El libro de aforismos es caótico por naturaleza; se empeña en rastrillar
el suelo parvo de lo diverso; su forma de caminar nunca es el atajo sino la
divagación, los tanteos de un pensamiento proteico que asocia la claridad del
autoconocimiento con las incógnitas asentadas de los parásitos de la memoria y
con esos apuntes sensoriales que redacta la sensibilidad. Todo está ahí y de
todo deriva un hilo suelto que conduce al ovillo lacónico: “Se necesita la
ilusión para vivir. Es el impulso del comienzo, cuando las fuerzas se hallan en
su esplendor y el tiempo y la fatiga aún no las han desgastado”, “Las
costumbres terminan donde empiezan las preguntas”, “cada cual tiene su propia
manera de engañarse. También aquí cuenta la experiencia".
La extrañeza es el estado natural del espectador, cuando se ubica en el
tiempo a cierta distancia. En su mirada fragmentaria toman asiento formas y
colores, impresiones y puntos de vista. Así se moldea un espacio de afirmación
del yo y una manera de pensar: “Raíces errantes en busca de suelo en el que
arraigar”, “La sinceridad exige al individuo ser uno y el mismo constantemente,
lo que explica su fracaso. Nadie es sincero todo el tiempo”.
Los inciertos pasos de la actualidad conforman un amplio semillero en la
conciencia. El yo se empeña en clarificar y percibir, tantea las sombras de las
cosas, reconoce superficies y espejismos. Sabe que el ahora tiene un nomadismo
continuo, que trastoca el orden natural de la quietud y la permanencia del
pasado. El devenir cambia y en él cambia también el propio yo, su manera de
conformar el relato desde el lenguaje: “Lo que se dice ahora ya se dijo antes.

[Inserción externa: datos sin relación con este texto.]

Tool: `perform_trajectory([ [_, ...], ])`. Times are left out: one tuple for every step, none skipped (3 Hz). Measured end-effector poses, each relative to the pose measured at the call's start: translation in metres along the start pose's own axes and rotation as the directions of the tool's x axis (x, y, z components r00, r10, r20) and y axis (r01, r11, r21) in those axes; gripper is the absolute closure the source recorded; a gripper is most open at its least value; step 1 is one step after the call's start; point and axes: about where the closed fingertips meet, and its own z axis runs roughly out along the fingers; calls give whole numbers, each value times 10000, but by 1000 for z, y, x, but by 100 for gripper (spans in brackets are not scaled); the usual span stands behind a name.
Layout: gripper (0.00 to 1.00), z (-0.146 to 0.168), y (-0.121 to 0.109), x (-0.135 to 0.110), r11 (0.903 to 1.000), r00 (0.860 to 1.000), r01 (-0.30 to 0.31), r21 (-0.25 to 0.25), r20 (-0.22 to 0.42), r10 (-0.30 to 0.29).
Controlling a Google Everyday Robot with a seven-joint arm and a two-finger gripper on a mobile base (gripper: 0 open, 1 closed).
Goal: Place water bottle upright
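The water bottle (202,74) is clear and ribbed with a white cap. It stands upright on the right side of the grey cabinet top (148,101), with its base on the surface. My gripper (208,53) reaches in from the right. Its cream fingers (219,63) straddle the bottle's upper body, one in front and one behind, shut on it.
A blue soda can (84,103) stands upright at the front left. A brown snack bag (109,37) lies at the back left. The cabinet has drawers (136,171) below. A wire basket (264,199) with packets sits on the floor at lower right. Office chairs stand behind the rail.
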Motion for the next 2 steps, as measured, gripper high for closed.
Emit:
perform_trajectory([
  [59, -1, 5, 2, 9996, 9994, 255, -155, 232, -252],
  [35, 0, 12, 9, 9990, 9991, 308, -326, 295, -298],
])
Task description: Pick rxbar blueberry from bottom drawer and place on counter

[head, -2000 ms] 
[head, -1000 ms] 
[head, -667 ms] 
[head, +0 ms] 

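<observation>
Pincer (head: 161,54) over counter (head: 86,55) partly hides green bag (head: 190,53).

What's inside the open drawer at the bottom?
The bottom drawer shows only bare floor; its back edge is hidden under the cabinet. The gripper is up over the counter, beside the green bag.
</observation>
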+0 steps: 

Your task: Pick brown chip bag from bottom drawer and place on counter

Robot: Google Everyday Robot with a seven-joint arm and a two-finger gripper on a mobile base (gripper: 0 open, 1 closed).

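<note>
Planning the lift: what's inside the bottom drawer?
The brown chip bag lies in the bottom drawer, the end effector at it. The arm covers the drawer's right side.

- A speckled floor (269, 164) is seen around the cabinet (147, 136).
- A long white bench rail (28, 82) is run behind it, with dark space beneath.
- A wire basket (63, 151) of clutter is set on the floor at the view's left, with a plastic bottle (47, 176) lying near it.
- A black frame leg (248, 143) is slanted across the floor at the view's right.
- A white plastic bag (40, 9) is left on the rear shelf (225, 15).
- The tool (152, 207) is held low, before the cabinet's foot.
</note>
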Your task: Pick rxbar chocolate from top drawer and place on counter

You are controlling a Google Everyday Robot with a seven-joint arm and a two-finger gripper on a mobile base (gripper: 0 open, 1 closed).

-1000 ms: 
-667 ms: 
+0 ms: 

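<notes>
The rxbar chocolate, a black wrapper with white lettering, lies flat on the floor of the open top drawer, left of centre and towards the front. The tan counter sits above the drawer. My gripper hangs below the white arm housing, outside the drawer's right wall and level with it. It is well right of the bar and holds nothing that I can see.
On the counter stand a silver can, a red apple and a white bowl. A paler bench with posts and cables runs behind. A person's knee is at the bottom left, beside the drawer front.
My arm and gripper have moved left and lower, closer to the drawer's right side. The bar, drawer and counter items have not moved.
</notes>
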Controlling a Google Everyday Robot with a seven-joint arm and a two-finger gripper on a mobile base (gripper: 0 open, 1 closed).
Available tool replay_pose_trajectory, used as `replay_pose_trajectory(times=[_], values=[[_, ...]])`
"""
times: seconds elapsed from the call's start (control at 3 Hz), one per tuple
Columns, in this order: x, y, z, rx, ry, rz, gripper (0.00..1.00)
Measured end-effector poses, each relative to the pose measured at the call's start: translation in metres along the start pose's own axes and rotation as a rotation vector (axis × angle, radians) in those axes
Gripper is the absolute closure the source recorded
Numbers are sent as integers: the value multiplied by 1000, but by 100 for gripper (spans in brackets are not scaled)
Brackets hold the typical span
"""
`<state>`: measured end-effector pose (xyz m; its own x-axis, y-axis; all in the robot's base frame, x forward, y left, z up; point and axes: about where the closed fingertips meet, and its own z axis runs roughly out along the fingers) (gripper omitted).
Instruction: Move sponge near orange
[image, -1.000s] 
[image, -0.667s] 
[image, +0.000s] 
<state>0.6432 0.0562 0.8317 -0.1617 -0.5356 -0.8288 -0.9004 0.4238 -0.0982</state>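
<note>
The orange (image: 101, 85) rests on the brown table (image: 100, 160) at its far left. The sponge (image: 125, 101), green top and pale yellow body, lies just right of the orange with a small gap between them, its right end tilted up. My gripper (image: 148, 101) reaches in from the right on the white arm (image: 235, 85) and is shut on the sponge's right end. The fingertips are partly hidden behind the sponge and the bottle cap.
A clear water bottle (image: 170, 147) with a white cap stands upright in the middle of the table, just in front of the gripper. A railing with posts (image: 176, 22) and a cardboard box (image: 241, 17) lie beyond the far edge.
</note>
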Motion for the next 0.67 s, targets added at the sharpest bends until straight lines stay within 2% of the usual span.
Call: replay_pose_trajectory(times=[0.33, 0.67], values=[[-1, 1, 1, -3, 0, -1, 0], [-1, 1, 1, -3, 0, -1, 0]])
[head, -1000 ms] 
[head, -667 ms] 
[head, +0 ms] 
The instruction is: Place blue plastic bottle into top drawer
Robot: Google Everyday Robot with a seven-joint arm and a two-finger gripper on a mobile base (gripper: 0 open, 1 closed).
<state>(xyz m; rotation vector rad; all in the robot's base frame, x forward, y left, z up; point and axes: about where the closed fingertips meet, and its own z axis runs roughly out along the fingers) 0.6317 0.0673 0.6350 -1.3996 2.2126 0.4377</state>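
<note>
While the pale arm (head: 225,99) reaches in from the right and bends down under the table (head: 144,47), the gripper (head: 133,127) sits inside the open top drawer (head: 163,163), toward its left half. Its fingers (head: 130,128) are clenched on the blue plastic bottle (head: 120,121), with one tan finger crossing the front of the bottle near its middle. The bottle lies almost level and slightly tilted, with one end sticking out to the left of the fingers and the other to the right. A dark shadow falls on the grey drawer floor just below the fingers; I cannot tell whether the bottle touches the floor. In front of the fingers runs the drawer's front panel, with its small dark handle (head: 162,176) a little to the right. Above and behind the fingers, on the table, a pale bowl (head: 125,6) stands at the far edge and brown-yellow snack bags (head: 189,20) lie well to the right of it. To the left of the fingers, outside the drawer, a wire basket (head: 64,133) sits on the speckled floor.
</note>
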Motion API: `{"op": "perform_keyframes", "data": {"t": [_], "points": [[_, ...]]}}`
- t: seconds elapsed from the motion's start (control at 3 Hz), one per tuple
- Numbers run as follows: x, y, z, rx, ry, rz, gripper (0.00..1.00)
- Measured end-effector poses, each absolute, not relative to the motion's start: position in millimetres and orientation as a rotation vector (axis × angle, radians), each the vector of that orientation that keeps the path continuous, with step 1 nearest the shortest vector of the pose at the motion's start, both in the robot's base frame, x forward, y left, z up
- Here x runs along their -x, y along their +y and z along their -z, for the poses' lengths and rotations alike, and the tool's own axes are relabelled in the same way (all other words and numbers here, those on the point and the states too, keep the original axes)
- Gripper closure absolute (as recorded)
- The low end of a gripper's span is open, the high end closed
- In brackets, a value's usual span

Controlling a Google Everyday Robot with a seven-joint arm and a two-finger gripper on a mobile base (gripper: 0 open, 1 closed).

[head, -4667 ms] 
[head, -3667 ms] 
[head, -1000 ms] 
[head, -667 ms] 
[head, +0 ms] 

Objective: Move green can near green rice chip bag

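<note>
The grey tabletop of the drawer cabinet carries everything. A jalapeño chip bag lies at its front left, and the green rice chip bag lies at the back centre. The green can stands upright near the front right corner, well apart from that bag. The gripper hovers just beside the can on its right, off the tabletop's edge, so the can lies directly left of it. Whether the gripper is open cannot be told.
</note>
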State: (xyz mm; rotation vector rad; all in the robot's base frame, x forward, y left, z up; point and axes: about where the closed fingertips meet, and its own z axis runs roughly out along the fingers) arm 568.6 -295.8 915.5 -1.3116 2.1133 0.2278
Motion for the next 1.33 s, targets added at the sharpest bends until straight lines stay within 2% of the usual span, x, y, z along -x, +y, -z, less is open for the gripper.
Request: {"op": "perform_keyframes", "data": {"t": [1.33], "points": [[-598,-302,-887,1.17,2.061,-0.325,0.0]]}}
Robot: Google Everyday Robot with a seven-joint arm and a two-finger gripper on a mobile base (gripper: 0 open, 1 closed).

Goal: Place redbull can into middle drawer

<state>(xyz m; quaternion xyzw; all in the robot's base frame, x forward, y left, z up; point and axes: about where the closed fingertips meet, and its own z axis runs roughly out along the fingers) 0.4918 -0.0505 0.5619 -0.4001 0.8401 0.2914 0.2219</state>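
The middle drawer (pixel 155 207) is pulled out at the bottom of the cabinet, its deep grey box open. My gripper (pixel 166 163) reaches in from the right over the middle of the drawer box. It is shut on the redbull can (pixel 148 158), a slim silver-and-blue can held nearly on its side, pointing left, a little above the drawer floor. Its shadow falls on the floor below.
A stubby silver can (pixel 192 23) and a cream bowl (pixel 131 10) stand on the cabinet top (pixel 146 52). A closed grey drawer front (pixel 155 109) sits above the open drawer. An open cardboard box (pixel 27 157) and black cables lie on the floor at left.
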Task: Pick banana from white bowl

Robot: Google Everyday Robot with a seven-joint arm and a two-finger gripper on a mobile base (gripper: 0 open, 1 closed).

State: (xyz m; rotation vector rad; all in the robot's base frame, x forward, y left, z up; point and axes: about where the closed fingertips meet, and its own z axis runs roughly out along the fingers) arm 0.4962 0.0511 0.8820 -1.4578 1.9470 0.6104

Lo dicho volverá a decirse. Lo que se diga en el futuro se habrá dicho en el
pasado. En cualquier caso, se dirá con palabras diferentes”, “La normalidad se
revela engañosa no cuando se resquebraja sino mientras dura”, “La verdadera
vida transcurre en los alrededores, en la periferia del centro, donde parece
que ocurre todo”.
La voluntad del sujeto verbal incide en el papel del narrador
omnisciente. Sabe que en la exploración del discurrir hay que convertirse en
espectador, porque solo desde la distancia es posible a la individualidad una
contemplación ensimismada y con estados de ánimo tornadizos. En El espectador de la caverna asoma vivo y
pleno el mundo respirable del sentido
común. Los breves abren el manual de instrucciones de la razón para entender un
territorio existencial paradójico que es al mismo tiempo fugacidad y
permanencia. Los pasos del pensamiento muestran su desorden, ese azar ilusorio
que deshoja la vida y la convierte en lección y en elegía.